The working electrode is made of stainless steel, 5 mm thick and 20 mm in diameter, to which a wire is welded. Four (M2) screws hold the top and bottom polymer components together. The rubber O-ring has an outer diameter of 12 mm and an inner diameter of 10 mm, thus defining the area of the sample in contact with the electrolytic solution.

The entire cell is attached to the ASA with a single screw at the base. thus defining the area of the sample in contact with the electrolytic solution.

The Alemnis Standard Assembly (ASA) has been used for a large number of studies on coatings in various forms. These can be standard coatings deposited on reference substrates, coated 3D structures manufactured by additive manufacturing, coatings used in microelectronics and MEMS, or multilayer micropillars produced by focused ion beam milling (FIM) or selective lithography processes.

Modern hard coatings, especially those used in the cutting tool industry, have become so hard in some cases that conventional nanoindentation may not be the most appropriate method to test their mechanical properties such as hardness and elastic modulus. This is due to the fact that the hardness of the coating (for example, diamond-like carbon layers with a hardness of 30-40 GPa) is not much less than that of the diamond indenter itself (̴ 70 – 120 GPa). Also, many coating companies now want to know the properties of their thin films at service temperatures, which can be on the order of 500 to 900°C. At such high temperatures, the hardness of the diamond indenter will be significantly reduced and therefore dramatically deformed, rendering point area function calibration useless for calculating mechanical properties.

ASA in situ scratch testing is also used to investigate failure mechanisms in coatings. In the scratch test, a diamond stylus is passed through the sample under a constant or progressively increasing load. Elastic and/or plastic deformation occurs at specific points along the scratch path; said critical points are observed in situ, by optical microscopy or by variations in acoustic emission and friction force.

In many cases, the scratch test has now been accepted as a versatile tool for assessing the mechanical integrity of a coated surface and has found application in many different fields of materials research. The driving forces for failure of a coating-substrate system in scratch testing are a combination of elastic-plastic indentation stresses, frictional stresses, and residual internal stresses present in the coating. The normal load at which failure occurs is called the critical load, Lc.
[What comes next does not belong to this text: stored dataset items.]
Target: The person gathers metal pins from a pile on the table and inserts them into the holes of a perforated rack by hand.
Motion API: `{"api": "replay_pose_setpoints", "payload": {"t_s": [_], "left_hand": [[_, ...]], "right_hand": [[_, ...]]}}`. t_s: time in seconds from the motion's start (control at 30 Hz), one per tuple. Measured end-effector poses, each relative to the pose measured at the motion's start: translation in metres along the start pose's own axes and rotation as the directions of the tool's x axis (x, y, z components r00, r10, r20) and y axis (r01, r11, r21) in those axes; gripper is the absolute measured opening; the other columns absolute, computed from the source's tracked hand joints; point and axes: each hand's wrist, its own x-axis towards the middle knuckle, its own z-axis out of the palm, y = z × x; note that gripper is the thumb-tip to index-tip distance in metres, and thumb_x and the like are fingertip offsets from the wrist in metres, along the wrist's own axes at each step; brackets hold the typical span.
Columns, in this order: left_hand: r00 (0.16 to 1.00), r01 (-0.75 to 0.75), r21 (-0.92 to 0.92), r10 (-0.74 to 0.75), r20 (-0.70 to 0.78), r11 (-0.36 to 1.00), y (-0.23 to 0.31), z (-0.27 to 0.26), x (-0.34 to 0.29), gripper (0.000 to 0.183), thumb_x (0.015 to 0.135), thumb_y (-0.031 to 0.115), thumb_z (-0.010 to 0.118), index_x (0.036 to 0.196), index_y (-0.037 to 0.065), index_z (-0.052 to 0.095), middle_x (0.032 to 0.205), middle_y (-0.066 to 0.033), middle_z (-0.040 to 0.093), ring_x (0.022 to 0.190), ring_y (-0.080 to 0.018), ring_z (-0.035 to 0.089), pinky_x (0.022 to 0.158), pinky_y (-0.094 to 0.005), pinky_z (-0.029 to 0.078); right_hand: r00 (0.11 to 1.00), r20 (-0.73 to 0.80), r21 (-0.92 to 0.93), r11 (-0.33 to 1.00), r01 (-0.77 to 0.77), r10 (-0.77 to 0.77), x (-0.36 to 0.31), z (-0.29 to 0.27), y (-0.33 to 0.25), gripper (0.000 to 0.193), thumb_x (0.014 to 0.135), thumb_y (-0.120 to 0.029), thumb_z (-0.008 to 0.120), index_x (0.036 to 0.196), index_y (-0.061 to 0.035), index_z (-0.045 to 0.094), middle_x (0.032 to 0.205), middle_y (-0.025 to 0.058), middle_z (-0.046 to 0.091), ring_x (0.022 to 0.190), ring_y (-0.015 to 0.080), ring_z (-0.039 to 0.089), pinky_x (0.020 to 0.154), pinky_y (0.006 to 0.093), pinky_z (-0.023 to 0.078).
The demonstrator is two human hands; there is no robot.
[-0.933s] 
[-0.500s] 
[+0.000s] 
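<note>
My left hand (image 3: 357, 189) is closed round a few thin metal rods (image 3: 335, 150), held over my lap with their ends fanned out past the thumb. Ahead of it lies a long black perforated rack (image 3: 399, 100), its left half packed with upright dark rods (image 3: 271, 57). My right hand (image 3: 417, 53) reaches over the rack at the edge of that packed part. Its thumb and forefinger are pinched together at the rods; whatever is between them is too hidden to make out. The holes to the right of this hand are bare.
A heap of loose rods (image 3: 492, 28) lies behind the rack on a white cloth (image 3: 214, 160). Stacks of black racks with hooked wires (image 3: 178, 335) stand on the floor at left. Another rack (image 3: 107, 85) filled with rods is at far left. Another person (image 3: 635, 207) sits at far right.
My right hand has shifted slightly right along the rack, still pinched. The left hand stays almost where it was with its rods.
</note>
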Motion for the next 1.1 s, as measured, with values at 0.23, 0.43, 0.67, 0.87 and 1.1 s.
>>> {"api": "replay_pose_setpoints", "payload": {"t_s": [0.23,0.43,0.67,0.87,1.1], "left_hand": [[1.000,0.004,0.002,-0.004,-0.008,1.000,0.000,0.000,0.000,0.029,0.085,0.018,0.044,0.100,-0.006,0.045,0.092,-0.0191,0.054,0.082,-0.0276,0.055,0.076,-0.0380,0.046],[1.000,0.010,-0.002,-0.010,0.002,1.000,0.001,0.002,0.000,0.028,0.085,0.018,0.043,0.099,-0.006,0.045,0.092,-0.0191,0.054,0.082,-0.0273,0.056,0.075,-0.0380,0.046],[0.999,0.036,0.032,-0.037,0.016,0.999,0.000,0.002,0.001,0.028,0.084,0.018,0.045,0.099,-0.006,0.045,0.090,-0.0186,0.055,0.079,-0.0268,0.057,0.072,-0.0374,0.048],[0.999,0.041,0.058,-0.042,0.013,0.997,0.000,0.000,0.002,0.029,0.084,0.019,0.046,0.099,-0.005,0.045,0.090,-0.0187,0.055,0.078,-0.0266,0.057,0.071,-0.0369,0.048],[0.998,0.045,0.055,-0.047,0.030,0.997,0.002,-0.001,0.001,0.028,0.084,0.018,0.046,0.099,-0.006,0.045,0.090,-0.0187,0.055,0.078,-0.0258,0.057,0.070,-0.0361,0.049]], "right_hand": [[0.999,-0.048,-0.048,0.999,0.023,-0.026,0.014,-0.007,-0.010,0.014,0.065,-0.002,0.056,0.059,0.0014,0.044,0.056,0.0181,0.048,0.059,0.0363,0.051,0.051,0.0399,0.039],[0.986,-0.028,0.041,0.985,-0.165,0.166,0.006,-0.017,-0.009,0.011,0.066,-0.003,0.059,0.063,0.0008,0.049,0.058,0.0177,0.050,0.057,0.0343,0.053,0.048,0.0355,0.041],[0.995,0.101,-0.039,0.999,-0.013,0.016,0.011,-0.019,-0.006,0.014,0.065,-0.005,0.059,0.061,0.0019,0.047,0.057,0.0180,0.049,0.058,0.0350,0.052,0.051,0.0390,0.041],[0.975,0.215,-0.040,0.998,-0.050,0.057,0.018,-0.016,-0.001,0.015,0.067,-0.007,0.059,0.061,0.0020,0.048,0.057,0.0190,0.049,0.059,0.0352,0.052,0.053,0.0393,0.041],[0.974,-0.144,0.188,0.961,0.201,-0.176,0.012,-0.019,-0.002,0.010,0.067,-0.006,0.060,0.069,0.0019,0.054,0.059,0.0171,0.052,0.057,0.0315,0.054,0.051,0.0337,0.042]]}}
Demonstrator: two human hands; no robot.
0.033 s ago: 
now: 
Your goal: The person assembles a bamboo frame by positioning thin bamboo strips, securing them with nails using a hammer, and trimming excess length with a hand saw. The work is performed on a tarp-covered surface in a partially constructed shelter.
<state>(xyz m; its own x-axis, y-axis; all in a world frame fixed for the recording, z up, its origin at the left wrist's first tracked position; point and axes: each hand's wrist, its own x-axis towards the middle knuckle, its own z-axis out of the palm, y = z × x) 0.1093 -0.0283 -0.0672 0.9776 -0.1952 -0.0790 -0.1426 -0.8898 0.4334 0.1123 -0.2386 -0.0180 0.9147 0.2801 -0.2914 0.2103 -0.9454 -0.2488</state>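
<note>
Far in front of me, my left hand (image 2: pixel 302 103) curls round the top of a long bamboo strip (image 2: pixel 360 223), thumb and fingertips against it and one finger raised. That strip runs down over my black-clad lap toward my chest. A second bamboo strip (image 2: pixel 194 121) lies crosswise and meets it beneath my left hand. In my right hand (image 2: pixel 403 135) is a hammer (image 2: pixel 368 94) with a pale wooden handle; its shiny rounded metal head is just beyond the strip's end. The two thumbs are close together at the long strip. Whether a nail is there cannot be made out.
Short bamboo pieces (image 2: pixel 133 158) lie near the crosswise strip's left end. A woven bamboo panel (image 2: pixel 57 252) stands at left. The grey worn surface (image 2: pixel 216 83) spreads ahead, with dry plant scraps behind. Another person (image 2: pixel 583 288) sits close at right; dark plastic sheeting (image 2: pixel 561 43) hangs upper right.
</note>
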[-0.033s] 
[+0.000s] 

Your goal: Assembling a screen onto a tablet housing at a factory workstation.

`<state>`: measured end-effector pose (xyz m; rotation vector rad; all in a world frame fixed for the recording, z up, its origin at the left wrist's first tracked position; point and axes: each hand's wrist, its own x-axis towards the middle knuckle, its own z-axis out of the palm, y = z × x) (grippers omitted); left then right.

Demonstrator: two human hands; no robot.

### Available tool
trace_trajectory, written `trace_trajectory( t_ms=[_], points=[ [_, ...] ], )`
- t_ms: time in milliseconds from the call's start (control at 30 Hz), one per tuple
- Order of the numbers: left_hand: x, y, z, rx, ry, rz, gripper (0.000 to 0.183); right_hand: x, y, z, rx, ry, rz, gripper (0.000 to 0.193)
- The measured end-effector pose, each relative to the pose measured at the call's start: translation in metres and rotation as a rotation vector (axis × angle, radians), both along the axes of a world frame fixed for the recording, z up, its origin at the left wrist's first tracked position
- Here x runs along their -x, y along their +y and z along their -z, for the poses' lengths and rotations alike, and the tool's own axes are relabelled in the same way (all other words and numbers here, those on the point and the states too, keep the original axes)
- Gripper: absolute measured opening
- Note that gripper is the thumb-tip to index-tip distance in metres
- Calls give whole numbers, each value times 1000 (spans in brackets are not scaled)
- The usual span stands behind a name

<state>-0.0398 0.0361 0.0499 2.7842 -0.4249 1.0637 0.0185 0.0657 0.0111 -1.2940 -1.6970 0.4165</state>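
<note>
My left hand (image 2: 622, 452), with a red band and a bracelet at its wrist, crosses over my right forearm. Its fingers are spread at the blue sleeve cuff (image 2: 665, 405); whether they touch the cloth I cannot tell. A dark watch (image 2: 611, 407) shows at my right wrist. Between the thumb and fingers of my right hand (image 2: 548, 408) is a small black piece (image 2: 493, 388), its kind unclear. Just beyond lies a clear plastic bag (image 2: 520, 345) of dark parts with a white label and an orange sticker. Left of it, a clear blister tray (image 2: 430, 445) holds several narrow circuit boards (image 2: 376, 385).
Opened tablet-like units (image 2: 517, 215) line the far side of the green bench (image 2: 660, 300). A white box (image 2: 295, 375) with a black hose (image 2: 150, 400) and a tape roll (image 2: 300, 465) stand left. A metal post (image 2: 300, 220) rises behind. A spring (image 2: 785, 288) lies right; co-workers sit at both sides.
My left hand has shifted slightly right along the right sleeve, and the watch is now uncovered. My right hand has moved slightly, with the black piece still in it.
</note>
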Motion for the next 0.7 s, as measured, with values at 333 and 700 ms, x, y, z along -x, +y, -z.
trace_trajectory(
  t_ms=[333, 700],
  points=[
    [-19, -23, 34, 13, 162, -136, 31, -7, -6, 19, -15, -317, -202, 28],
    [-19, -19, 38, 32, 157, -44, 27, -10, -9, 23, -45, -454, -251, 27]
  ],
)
When scoring with progressive loading, several consecutive events of coating failure may be observed as the loading increases, the final event generally corresponding to full delamination. The critical load depends on the adhesion of the coating, but also on several other parameters; some are directly related to the test itself (intrinsic parameters) while others are related to the coating-substrate combination (extrinsic parameters).

Example of micropillar compression test on a micropillar built from a multilayer pile of different coatings.

Example of scratch tests on coatings to better understand their failure mechanisms.